Improvising Prescription: Evidence from the Emergency Room
通过急诊室的实地观察,研究揭示了在高度标准化的医疗环境中,专业人员如何在遵守规程的同时进行必要的即兴发挥,并探讨了这种双重性如何强化标准化压力。
Global medical practice is increasingly standardizing through evidence‐based approaches and quality certification procedures. Despite this increasing standardization, medical work in emergency units necessarily involves sensitivity to the individual, the particular and the unexpected. While much medical practice is routine, important improvisational elements remain significant. Standardization and improvisation can be seen as two conflicting logics. However, they are not incompatible, although the occurrence of improvisation in highly structured and institutionally complex environments remains underexplored. The study presents the process of improvisation in the tightly controlled work environment of the emergency room. The authors conducted an in situ ethnographic observation of an emergency unit.

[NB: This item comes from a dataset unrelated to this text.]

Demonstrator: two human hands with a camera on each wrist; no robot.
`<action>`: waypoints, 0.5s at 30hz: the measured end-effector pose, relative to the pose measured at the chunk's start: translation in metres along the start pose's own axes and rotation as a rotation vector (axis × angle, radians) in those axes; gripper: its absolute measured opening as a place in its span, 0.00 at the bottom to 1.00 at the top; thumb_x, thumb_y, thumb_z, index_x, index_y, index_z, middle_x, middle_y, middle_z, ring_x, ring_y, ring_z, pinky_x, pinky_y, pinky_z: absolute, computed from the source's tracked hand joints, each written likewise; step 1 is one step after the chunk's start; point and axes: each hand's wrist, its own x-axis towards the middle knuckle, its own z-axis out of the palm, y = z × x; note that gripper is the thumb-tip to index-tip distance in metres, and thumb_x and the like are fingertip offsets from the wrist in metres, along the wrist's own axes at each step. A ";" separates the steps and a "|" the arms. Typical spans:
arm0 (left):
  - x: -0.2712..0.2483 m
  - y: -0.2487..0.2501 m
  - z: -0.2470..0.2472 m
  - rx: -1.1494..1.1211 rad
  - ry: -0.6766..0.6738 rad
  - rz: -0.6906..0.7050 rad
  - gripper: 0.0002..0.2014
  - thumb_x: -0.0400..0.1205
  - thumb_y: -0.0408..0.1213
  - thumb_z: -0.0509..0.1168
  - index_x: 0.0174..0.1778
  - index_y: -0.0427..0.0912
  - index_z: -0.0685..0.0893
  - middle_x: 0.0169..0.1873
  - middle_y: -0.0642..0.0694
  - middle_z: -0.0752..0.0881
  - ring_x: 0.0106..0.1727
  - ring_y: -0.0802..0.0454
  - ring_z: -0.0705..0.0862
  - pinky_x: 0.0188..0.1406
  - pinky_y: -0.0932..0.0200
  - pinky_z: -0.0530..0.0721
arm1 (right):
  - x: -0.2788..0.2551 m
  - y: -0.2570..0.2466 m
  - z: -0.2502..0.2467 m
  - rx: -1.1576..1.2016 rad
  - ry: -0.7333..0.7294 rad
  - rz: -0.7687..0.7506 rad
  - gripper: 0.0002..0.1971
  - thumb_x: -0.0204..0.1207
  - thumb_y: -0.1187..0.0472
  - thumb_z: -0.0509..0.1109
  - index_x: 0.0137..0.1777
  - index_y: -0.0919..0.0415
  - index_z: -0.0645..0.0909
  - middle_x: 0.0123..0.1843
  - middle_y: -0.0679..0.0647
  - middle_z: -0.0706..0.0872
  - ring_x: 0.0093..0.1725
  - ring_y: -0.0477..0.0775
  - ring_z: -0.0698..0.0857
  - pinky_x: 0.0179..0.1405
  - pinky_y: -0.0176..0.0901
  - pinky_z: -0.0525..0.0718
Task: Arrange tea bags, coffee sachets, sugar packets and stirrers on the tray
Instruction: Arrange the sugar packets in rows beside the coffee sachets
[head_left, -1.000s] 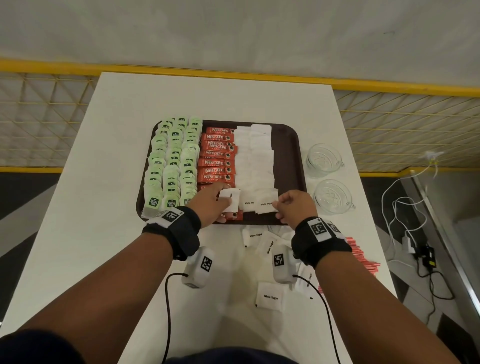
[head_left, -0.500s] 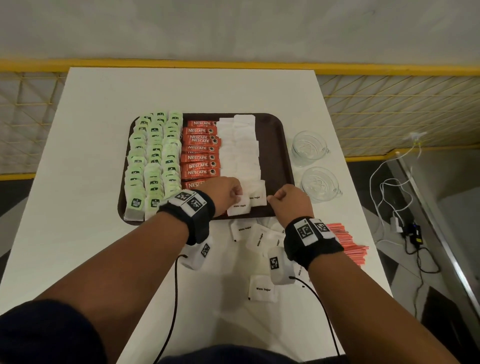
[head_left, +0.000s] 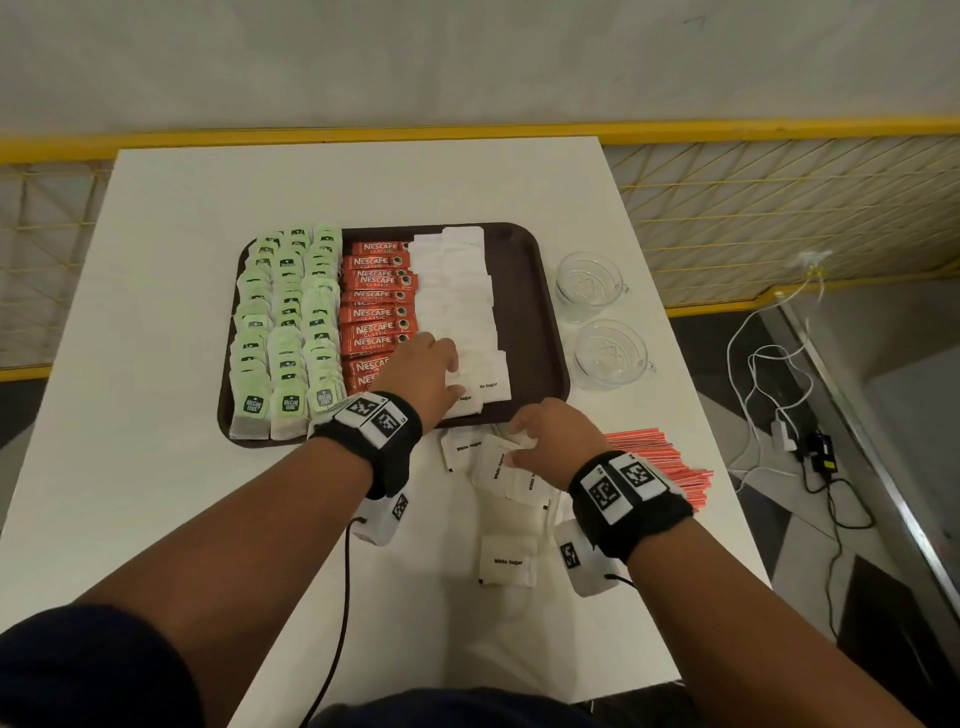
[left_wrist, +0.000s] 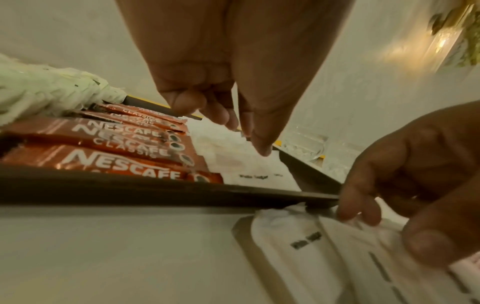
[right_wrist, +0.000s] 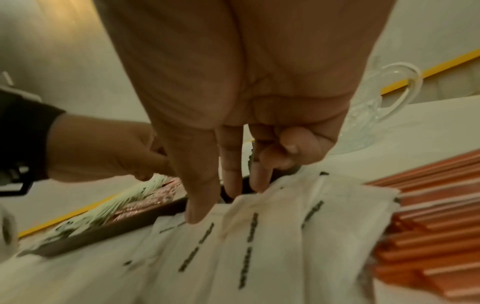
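Note:
The brown tray (head_left: 524, 312) holds green tea bags (head_left: 285, 332) on its left, red coffee sachets (head_left: 376, 312) in the middle and white sugar packets (head_left: 462, 301) on the right. My left hand (head_left: 451, 371) hovers over the tray's near end, its straight fingertips (left_wrist: 259, 144) touching the nearest sugar packets and holding nothing. Just in front of the tray, my right hand (head_left: 519, 447) pinches a loose sugar packet (right_wrist: 259, 216) from the pile (head_left: 493, 467) on the table. Red stirrers (head_left: 660, 462) lie to the right of that pile.
Two glass cups (head_left: 587, 283) (head_left: 610, 353) stand on the table right of the tray. One more sugar packet (head_left: 508, 561) lies alone nearer me. White cables (head_left: 769, 364) run over the floor past the table's right edge. A yellow railing (head_left: 779, 130) crosses behind.
My left hand has let go of a sugar packet on the tray's near end. My right hand has pulled back from the tray edge to the loose packets on the table.

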 end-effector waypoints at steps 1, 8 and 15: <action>-0.005 0.002 0.000 -0.030 0.003 0.005 0.08 0.82 0.44 0.68 0.51 0.45 0.79 0.51 0.45 0.80 0.52 0.46 0.80 0.50 0.55 0.77 | 0.000 -0.002 0.003 -0.027 -0.001 -0.009 0.20 0.70 0.48 0.78 0.60 0.51 0.81 0.55 0.50 0.76 0.53 0.51 0.81 0.53 0.41 0.79; -0.043 -0.002 0.013 -0.115 -0.062 -0.049 0.05 0.82 0.43 0.67 0.44 0.46 0.81 0.42 0.49 0.82 0.42 0.50 0.83 0.42 0.54 0.82 | -0.005 -0.008 0.018 -0.111 0.070 -0.093 0.09 0.75 0.56 0.74 0.53 0.56 0.82 0.55 0.54 0.77 0.55 0.55 0.80 0.55 0.44 0.80; -0.058 0.002 0.029 -0.111 -0.051 -0.081 0.07 0.80 0.42 0.69 0.48 0.46 0.81 0.43 0.49 0.83 0.44 0.49 0.82 0.46 0.53 0.82 | -0.011 0.002 0.010 0.129 0.058 -0.096 0.06 0.74 0.60 0.75 0.42 0.53 0.80 0.39 0.45 0.82 0.42 0.49 0.81 0.44 0.39 0.79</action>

An inductive approach shows professionals combining ostensive compliance with protocols with necessary and occasional ‘underlife’ improvisations. The duality of improvisation as simultaneously present and absent is related to pressures in the institutional domain as well as to practical needs emerging from the operational realm. The intense presence of procedures and work processes enables flexible improvised performances that paradoxically end up reinforcing institutional pressures for standardization.